Le président du tribunal a désigné M. Met, premier conseiller, pour statuer sur les demandes de référé.



Considérant ce qui suit :

Aux termes du premier alinéa de l’article L. 521-1 du code de justice administrative : « Quand une décision administrative, même de rejet, fait l'objet d'une requête en annulation (…), le juge des référés, saisi d'une demande en ce sens, peut ordonner la suspension de l'exécution de cette décision (…) lorsque l'urgence le justifie et qu'il est fait état d'un moyen propre à créer, en l'état de l'instruction, un doute sérieux quant à la légalité de la décision ». En vertu de l’article L. 522-3 du même code, le juge des référés peut, par une ordonnance motivée, rejeter une requête sans instruction ni audience lorsque la condition d’urgence n’est pas remplie ou lorsqu’il apparaît manifeste, au vu de la demande, que celle-ci ne relève pas de la compétence de la juridiction administrative, qu’elle est irrecevable ou qu’elle est mal fondée. Enfin, selon l’article L. 522-10 de ce code, lorsqu’il est fait application de l’article L. 522-3, ne sont pas applicables les dispositions de l’article R. 611-7 relatives à l’information des parties sur l’existence d’un moyen relevé d’office paraissant susceptible de fonder la décision du juge.

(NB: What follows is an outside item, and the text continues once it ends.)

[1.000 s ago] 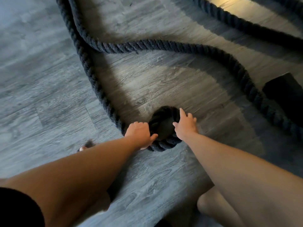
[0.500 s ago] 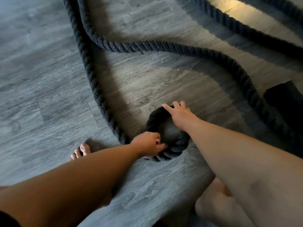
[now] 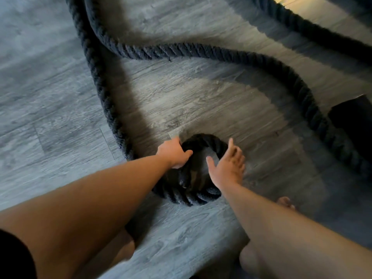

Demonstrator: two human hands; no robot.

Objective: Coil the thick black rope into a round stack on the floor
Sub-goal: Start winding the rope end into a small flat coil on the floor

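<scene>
Dim, perhaps slightly blurred, long shadows

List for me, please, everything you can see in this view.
thick black rope: apparently one, black, winding in long loose stretches across the floor.
small coil: one, black, the rope curled tight at the centre, between the hands.
floor: one, grey wood-look planks, under everything.
dark object: one, black, at the right edge; cannot tell what it is.
toes: one bare foot's, lower right of the coil.
left hand: one, grips the coil's left side.
right hand: one, fingers spread, at the coil's right side.
</scene>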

Lorsque l’irrecevabilité vaut aussi bien pour les conclusions à fin d’annulation que pour celles à fin de suspension, le juge, dans l’hypothèse où il statue selon la procédure de l’article L. 522-3 du code de justice administrative précité, relève d’office l’irrecevabilité de la requête en référé, contrairement aux hypothèses dans lesquelles une irrecevabilité est propre à la requête en annulation.

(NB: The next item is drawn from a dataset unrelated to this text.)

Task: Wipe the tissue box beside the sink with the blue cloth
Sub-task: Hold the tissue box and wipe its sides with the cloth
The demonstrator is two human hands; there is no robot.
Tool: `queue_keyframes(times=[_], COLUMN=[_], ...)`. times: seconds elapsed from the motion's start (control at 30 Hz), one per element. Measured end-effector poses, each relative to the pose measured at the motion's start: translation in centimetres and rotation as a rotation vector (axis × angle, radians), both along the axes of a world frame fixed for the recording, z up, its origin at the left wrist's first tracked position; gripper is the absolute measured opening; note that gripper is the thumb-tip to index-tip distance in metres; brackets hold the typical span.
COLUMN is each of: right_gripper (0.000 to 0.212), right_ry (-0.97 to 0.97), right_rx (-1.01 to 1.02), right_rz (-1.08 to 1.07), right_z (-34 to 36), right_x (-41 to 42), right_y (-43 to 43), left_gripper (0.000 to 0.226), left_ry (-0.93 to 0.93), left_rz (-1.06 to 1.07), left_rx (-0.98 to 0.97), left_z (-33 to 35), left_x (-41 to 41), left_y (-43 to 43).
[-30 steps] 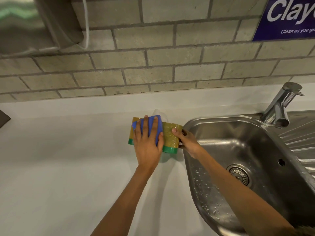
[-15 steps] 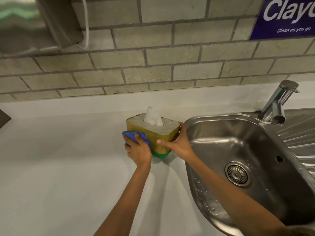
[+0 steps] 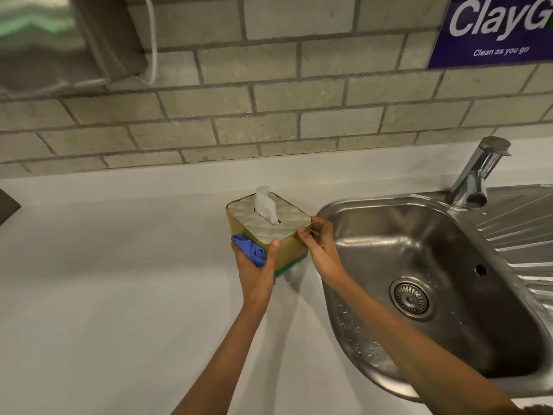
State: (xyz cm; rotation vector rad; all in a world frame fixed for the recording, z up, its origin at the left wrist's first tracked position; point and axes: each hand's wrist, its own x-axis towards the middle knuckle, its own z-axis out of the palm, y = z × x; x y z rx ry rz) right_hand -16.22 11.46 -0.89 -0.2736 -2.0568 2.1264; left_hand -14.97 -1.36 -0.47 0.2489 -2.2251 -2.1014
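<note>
Since a second ago the blue cloth [image 3: 250, 250] has come off the top of the tissue box [image 3: 270, 227] and down to its near left corner, and the box now stands with its quilted white top and the tissue [image 3: 264, 205] poking from the slot in full view. The left hand [image 3: 256, 266] is closed around the bunched cloth, pressing it to the box's gold side, thumb tip resting on the top edge. The right hand [image 3: 321, 248] is partly curled, fingertips pinching the box's right corner at the top. The box sits at the centre of the frame on the white counter [image 3: 119, 295], just beside the left rim of the steel sink [image 3: 335, 211]. Water drops speckle the basin around the drain [image 3: 411, 298]. A chrome tap [image 3: 478, 175] stands at the right, and a purple sign [image 3: 493, 28] hangs on the brick-tile wall [image 3: 269, 115] at the upper right.
</note>
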Motion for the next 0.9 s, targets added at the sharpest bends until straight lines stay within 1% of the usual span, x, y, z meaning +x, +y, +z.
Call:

La note de service du 22 octobre 2025 dont le SNCTA demande la suspension de l’exécution a pour objet d’informer les contrôleurs aériens détenteurs d’une mention d’unité valide relevant du CRNA Ouest des modalités pratiques de remise et de paramétrage de leurs nouveaux badges, et de la date à partir de laquelle ils devront être utilisés. Ainsi, cette note revêt la nature d’une mesure d’organisation du service insusceptible de faire l’objet d’un recours en excès de pouvoir, et, par suite, d’une demande de suspension. Il suit de là que la requête du SNCTA est irrecevable. A supposer même que la note de service litigieuse soit susceptible d’être contestée devant le juge administratif, la circonstance que les nouvelles badgeuses installées par l’administration ne respecteraient pas les prescriptions des articles 2 et 4 du décret du 5 septembre 2025 est sans incidence sur la légalité de cette note, de sorte que la requête du SNCTA est, en tout état de cause, mal fondée.

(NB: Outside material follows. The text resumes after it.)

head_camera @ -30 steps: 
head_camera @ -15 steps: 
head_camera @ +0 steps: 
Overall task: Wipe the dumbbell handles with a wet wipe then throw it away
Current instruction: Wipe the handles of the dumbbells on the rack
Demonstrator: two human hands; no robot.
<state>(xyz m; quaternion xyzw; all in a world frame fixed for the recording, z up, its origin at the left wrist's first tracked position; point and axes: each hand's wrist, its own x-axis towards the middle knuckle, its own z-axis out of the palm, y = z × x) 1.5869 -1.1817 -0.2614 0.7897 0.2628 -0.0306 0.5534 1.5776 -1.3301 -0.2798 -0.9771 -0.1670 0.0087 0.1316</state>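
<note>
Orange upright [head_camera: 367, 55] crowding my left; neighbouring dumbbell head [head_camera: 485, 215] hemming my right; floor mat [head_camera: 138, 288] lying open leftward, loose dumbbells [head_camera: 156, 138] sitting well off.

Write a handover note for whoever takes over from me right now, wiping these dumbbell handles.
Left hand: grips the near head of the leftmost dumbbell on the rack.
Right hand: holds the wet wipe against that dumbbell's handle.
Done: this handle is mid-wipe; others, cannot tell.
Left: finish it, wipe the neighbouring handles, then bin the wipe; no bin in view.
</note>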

Il résulte de ce qui précède que la requête du SNCTA, y compris les conclusions présentées au titre de l’article L. 761-1 du code de justice administrative, doit être rejetée selon la procédure prévue à l’article L. 522-3 du code de justice administrative.



O R D O N N E :



Article 1er : La requête du SNCTA est rejetée.

Article 2 : La présente ordonnance sera notifiée au syndicat national des contrôleurs du trafic aérien.



Fait à Rennes, le 3 novembre 2025.



Le juge des référés,


signé


F. Met



La République mande et ordonne au ministre des transports en ce qui le concerne ou à tous commissaires de justice à ce requis en ce qui concerne les voies de droit commun, contre les parties privées, de pourvoir à l'exécution de la présente décision.